These copyright-owner initiatives have drawn passionate opposition from a broad coalition of technology companies, consumer activists, and artists’ groups. The coalition argues that, to promote the progress of science, copyright law should be forward-looking and should not be designed to preserve the legacy business models of publishers and other distributors. Moreover, the argument goes, even if incumbent distributors deserve special consideration, they cannot be trusted to know what legal regime would best serve their long-term interests. Exhibit A for both of these arguments is the 1980s dispute over the VCR, culminating in the Supreme Court’s decision in Sony Corp. of America v. Universal City Studios, Inc. As is well known, film and television publishers considered the VCR to pose a dire threat to their revenues. Jack Valenti, then-Chairman of the Motion Picture Association of America, famously pronounced, “[t]he VCR is to the motion picture industry and the American public . . . what the Boston strangler is to the woman alone.” As is equally well known, the studios’ predictions about the economic effects of the VCR were drastically wrong.

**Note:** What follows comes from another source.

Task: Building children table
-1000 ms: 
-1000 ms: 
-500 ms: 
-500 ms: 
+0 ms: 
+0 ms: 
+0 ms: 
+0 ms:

This Article focuses on a similar episode in the evolution of copyright law in which incumbent distributors resisted a legal change that ultimately inured to their benefit. For, ironically, although music copyright owners are among the most aggressive groups seeking to expand the concept of copyright today, their forbears in England resisted the very idea that copyright should apply to music. As this Article relates, music became copyrightable in England primarily through litigation brought by professional composers against music publishers during the eighteenth century. The capstone case was brought by the most famous composer in London at the time, Johann Christian Bach, youngest son of Johann Sebastian Bach and one of the important musical influences for young Wolfgang Amadeus Mozart. Nearly seventy years after copyright had been invented in England, the Court of King’s Bench ruled that musical compositions also were subject to copyright protection.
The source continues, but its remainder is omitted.